BEGIN INFORMATION SHOWN
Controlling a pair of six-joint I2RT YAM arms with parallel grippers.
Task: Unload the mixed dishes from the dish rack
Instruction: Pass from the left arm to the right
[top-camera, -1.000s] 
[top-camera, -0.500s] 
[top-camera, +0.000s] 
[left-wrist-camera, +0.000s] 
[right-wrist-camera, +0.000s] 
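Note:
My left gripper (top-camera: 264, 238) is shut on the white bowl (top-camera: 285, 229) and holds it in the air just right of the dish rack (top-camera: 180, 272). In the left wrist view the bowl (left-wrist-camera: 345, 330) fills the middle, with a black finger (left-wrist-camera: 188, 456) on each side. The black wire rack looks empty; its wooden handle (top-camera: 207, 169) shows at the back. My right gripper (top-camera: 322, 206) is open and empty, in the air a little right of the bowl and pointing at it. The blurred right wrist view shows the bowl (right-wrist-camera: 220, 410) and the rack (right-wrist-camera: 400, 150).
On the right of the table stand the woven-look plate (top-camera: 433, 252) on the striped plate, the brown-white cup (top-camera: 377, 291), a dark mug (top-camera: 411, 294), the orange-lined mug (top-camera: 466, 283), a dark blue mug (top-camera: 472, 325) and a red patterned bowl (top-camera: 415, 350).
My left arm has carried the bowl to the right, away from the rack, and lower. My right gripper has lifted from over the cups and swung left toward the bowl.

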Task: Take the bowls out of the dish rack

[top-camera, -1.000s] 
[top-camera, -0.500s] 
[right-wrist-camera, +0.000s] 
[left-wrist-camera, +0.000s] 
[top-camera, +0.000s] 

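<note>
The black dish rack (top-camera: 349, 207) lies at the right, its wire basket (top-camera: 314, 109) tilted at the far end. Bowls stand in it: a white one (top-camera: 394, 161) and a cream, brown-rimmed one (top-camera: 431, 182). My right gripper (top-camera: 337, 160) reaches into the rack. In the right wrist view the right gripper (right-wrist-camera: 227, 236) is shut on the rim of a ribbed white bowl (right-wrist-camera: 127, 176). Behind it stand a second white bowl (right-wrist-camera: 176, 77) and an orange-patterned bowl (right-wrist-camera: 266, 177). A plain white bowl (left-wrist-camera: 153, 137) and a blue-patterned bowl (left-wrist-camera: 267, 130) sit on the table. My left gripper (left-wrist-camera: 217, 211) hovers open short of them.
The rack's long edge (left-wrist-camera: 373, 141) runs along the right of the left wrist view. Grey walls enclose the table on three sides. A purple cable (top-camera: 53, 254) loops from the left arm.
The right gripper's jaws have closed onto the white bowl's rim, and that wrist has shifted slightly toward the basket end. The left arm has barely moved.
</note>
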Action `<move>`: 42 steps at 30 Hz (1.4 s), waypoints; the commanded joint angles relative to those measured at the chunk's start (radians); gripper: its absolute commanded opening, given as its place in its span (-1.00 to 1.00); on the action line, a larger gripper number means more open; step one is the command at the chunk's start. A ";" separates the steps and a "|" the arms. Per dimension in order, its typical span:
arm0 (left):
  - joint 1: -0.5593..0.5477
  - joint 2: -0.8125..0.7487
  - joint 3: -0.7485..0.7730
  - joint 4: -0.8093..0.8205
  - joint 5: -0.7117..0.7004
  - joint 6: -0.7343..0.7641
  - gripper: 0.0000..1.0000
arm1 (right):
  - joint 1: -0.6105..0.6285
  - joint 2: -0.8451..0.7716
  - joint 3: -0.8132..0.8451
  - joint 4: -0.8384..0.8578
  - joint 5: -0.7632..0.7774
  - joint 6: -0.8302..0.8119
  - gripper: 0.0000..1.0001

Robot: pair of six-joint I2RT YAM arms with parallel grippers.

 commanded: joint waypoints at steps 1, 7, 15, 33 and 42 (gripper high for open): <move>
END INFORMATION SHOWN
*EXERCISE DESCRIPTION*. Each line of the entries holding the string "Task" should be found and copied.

*RESPONSE*.
Task: Unload the mixed dishes from the dish rack
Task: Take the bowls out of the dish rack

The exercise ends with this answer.